▶ _THE TASK_
Of the material below, the lines to be retyped are those from the line containing "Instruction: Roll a" through the line containing "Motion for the", inclusive; reproduce them exactly.

■ ■ ■ ■ ■

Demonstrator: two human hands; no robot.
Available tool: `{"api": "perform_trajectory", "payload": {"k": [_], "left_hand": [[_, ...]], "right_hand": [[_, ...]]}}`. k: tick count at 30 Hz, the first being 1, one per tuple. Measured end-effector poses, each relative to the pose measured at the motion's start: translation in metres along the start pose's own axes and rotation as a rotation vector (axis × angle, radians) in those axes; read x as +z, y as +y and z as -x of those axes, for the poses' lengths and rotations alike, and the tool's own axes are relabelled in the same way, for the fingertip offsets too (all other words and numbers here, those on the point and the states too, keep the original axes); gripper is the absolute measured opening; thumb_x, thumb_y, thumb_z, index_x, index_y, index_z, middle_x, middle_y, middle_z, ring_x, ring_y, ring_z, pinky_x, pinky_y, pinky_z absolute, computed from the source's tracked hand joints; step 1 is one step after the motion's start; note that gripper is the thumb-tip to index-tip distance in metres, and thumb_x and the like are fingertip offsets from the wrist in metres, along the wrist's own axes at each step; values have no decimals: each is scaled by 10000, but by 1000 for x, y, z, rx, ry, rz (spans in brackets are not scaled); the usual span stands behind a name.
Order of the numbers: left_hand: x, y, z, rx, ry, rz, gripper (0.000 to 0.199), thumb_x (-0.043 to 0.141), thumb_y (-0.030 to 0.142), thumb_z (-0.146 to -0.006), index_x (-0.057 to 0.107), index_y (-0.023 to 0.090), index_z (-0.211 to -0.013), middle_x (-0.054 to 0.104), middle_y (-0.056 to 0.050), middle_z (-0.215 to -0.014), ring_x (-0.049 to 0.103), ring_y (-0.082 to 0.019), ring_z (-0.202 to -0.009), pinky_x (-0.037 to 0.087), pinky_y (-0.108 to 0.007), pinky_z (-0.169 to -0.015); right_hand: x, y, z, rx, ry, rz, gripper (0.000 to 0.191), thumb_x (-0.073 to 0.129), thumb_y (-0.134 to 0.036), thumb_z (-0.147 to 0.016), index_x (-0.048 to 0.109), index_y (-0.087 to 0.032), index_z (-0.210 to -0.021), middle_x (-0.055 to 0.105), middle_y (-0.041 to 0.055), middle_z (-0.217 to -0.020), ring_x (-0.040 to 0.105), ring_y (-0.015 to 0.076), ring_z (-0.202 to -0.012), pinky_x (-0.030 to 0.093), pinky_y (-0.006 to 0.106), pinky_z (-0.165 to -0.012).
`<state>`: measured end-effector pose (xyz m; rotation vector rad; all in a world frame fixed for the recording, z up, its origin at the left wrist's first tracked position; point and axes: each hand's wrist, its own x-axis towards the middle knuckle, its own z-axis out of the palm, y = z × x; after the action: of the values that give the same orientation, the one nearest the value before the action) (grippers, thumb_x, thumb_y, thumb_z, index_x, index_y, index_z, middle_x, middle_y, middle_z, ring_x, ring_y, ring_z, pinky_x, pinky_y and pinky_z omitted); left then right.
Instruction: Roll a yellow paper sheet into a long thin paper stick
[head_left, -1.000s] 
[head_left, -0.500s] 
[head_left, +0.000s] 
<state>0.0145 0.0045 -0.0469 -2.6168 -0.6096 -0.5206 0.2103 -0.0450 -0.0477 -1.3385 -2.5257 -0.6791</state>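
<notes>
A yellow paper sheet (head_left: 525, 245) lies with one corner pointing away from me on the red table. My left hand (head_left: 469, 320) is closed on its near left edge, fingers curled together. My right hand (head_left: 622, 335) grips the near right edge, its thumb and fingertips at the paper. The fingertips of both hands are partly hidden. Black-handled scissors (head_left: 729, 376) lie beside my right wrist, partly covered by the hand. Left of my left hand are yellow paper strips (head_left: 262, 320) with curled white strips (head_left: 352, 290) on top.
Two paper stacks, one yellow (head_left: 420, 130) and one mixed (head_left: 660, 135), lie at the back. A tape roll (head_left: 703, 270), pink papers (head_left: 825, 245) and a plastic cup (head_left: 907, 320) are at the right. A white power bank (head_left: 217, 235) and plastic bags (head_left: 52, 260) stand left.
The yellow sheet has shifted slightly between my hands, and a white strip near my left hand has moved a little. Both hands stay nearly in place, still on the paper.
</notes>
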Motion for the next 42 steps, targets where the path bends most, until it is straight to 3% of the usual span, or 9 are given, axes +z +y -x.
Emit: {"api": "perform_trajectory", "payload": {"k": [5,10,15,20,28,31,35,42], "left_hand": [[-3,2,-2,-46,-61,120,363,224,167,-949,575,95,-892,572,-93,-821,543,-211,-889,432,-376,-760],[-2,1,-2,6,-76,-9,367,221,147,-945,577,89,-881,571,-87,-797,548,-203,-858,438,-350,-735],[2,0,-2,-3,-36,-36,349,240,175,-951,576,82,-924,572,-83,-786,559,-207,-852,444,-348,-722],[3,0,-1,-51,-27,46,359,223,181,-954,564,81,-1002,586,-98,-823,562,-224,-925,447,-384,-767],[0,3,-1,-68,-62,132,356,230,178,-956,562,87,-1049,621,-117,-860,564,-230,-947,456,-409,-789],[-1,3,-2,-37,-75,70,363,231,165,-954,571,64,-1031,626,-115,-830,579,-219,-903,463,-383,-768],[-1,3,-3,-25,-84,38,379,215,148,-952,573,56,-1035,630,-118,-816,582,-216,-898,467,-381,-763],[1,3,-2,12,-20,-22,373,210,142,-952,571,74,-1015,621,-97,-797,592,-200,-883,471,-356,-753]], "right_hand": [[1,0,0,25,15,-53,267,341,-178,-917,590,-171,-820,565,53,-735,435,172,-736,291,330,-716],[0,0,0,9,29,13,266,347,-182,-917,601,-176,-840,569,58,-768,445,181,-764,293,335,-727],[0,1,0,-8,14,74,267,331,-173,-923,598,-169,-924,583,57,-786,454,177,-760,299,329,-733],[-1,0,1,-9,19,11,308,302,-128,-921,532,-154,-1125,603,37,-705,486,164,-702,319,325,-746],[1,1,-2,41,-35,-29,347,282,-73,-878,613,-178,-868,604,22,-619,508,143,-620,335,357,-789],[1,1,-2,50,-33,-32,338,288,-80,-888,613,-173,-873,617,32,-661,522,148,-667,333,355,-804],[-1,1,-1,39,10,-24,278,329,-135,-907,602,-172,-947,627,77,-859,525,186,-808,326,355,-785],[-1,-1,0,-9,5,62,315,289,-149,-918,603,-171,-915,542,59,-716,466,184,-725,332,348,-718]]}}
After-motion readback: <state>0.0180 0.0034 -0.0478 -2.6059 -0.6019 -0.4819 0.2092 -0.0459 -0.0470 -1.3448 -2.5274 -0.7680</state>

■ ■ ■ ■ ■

▶ _COMPLETED TASK_
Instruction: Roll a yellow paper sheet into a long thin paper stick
[head_left, -1.000s] 
[head_left, -0.500s] 
[head_left, +0.000s] 
<state>0.0145 0.0045 -0.0469 -2.6168 -0.6096 -0.5206 0.2103 -0.0450 -0.0477 -1.3385 -2.5257 -0.6791</state>
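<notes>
A yellow paper sheet (head_left: 525, 245) lies with one corner pointing away from me on the red table. My left hand (head_left: 469, 320) is closed on its near left edge, fingers curled together. My right hand (head_left: 622, 335) grips the near right edge, its thumb and fingertips at the paper. The fingertips of both hands are partly hidden. Black-handled scissors (head_left: 729, 376) lie beside my right wrist, partly covered by the hand. Left of my left hand are yellow paper strips (head_left: 262, 320) with curled white strips (head_left: 352, 290) on top.
Two paper stacks, one yellow (head_left: 420, 130) and one mixed (head_left: 660, 135), lie at the back. A tape roll (head_left: 703, 270), pink papers (head_left: 825, 245) and a plastic cup (head_left: 907, 320) are at the right. A white power bank (head_left: 217, 235) and plastic bags (head_left: 52, 260) stand left.
The yellow sheet has shifted slightly between my hands, and a white strip near my left hand has moved a little. Both hands stay nearly in place, still on the paper.
</notes>
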Motion for the next 42 steps, targets where the path bends most, until it is straight to 3% of the usual span, or 9 are given, axes +z +y -x.

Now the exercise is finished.